[pca] operands issue + little feature request proposal
dpecka
dpecka at techniservit.cz
Fri Apr 8 10:47:37 CEST 2011
Okay, thank you very much for great explanation. The only operand which
i was constantly using was *total ;) (but of course not for installing).
thanks for pca, it's pretty extraordinary tool.
regards, daniel
On Wed, 2011-04-06 at 14:51 +0200, Martin Paul wrote:
> Hi Daniel,
>
> Sorry for the delay - I took advantage of the nice wheather and spent a few days
> hiking in Austria's Waldviertel. Very nice, BTW :)
>
> > i have found, that allrs list is bigger then default, which should be
> > just *all (if i understand correctly to --man), so i was little bit
> > shocked and suspecting if package selection algorithm is correct ..
>
> The default operand when running pca without an argument is "missing". This
> group consists of all patches which apply to a system and which are not
> installed in their most current revision.
>
> The "all" group on the other hand includes all patches which apply to a system,
> even if they are already installed.
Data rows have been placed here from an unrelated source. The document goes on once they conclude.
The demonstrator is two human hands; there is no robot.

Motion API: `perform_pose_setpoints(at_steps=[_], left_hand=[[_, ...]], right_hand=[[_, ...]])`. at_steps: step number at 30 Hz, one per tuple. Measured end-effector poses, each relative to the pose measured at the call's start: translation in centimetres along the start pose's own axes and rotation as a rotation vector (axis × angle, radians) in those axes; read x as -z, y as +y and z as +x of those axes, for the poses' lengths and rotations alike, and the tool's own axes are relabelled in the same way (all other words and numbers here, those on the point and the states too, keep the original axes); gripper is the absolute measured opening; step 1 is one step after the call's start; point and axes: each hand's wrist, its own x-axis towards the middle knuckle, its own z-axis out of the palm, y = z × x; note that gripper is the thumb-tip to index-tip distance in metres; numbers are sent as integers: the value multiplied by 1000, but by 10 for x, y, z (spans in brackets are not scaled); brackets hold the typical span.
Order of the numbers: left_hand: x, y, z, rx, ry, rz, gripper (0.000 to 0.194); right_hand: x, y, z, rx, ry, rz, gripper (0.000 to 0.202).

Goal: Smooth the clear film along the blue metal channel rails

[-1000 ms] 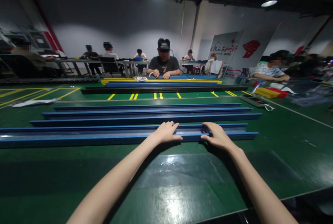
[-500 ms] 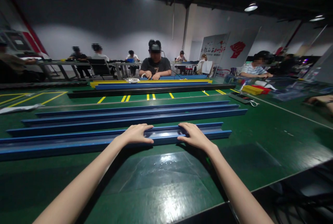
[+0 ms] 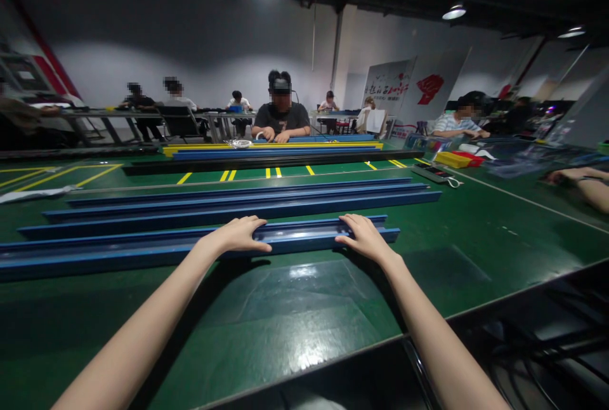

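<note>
Leftward, relative to the blue rails (image 3: 285, 207) beyond the hands, the near blue rail (image 3: 304, 242) has slid since the earlier frame; the gap between the hands is wider, and the right hand (image 3: 365, 238) sits closer to the rail's right end. Both hands are part-open, thumb at the near edge and fingers at the far one; the left hand (image 3: 238, 235) spans the rail the same way, and I cannot tell how firmly either grips. The near rail lies under both hands, running well past the left one and ending just beyond the right. Trouble could come from that uneven support: the long stretch left of the left hand could swing and knock the rails beyond. A loose right grip could slip off the nearby end, and a low rail dragged towards the forearms could ruck the clear sheet (image 3: 295, 292) between them.
</note>
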Motion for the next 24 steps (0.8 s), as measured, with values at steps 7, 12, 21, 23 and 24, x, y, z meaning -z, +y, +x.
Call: perform_pose_setpoints(at_steps=[7, 12, 21, 23, 24], left_hand=[[-13, 46, 13, -177, 237, 4, 67], [-36, 62, 23, -134, 379, 47, 64], [-60, 65, 27, -106, 588, 150, 57], [-62, 65, 28, -109, 611, 170, 57], [-62, 65, 28, -108, 620, 178, 57]], right_hand=[[-13, -35, 6, 5, 65, -28, 55], [-22, -50, 9, 15, 101, -66, 54], [-21, -51, 7, 27, 126, -87, 56], [-21, -50, 7, 32, 125, -79, 56], [-21, -49, 7, 35, 122, -73, 56]])
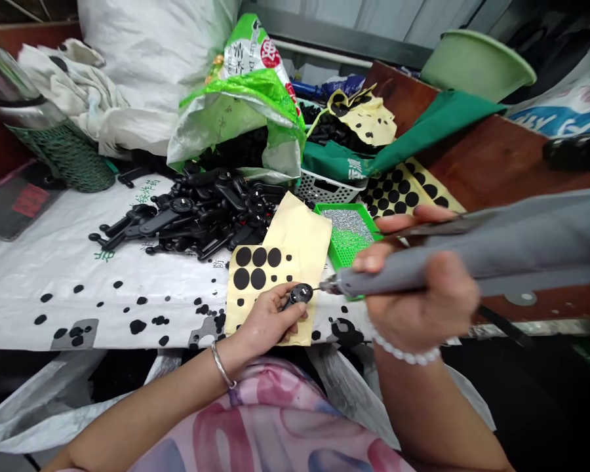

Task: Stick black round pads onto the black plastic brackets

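Between its thumb and fingers my left hand [275,314] grips a black plastic part [301,293] with a round end, over the sticker sheet. My right hand [423,301] is wrapped around a grey electric screwdriver [398,269], held sideways. Its bit tip reaches the round end of the black part; whether it sits in a screw is too small to tell. Under my left hand lies a cream sheet of black round stickers [242,278], with several spots peeled off. Just behind the screwdriver is a green tray [347,252] of small silvery screws [347,223].
A heap of black plastic parts [216,203] lies at centre left, before an open green bag [240,98]. Loose black discs [137,326] dot the white cover. A bottle in a net sleeve [63,154] stands far left; more sticker sheets [398,187] lie behind the tray.
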`<state>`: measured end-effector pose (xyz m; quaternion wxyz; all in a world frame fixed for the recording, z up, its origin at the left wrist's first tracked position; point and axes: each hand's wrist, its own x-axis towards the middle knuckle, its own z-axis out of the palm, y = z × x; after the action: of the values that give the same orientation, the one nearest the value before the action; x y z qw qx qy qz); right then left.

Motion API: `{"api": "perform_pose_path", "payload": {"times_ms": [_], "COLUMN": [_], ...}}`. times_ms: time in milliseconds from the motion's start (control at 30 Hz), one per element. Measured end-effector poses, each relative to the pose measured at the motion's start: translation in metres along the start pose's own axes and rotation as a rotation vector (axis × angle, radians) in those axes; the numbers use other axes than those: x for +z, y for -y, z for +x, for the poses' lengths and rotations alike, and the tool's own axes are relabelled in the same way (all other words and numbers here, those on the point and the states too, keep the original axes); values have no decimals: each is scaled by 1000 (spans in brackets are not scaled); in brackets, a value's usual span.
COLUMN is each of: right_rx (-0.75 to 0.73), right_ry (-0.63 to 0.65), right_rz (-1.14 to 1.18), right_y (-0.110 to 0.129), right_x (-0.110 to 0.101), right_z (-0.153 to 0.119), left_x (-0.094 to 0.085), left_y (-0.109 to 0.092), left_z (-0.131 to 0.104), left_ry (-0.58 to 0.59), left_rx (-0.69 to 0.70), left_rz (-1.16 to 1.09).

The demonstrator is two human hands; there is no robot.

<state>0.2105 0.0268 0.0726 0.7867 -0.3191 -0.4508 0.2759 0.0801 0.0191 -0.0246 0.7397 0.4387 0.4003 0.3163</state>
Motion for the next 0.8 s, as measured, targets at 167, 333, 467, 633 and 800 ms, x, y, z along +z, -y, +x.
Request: {"api": "perform_pose_path", "payload": {"times_ms": [167, 333, 467, 633, 800], "right_rx": [-162, -142, -186, -296, -495], "right_ry": [-105, -100, -120, -173, -131], "right_rz": [-151, -284, -392, -566, -972], "right_y": [18, 8, 1, 6, 16], "right_x": [-24, -46, -55, -65, -89], "right_z": [14, 15, 16, 19, 4], "left_x": [3, 7, 4, 0, -5], "left_y": [-5, -9, -10, -10, -12], "left_z": [-5, -8, -8, -9, -14], "left_ry": [23, 40, 40, 82, 118], "left_rx": [-33, -51, -30, 16, 40], "left_rz": [-105, -147, -158, -160, -154]}}
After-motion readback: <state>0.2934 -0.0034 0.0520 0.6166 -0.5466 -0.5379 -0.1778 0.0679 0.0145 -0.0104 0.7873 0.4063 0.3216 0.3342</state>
This is great for documentation: Keep a list
> of "pca -l all" from all of your systems and use grep to find out if a certain
> patch is installed on all of them (to which it applies). You wouldn't want to
> install "all" on a system, therefore.
>
> The r/s/rs postfix is used to reduce any of the groups (missing, all, etc.) to
> those carrying the Recommended and/or Security flag. I think you just
> misunderstood the difference between the default (missing) and all. The sample
> outputs you included look fine.
>
> > i'm also suggesting with this little proposal: please kick out patch
> > unzipping phase while -I ..
>
> It's there for a reason: PCA needs to read the patch README and the patchinfo
> file even when only pretending to install a patch, both to determine whether a
> reboot is required (this information is missing from the xref file,
> unfortunately) and to get the list of included files for the "--safe" option.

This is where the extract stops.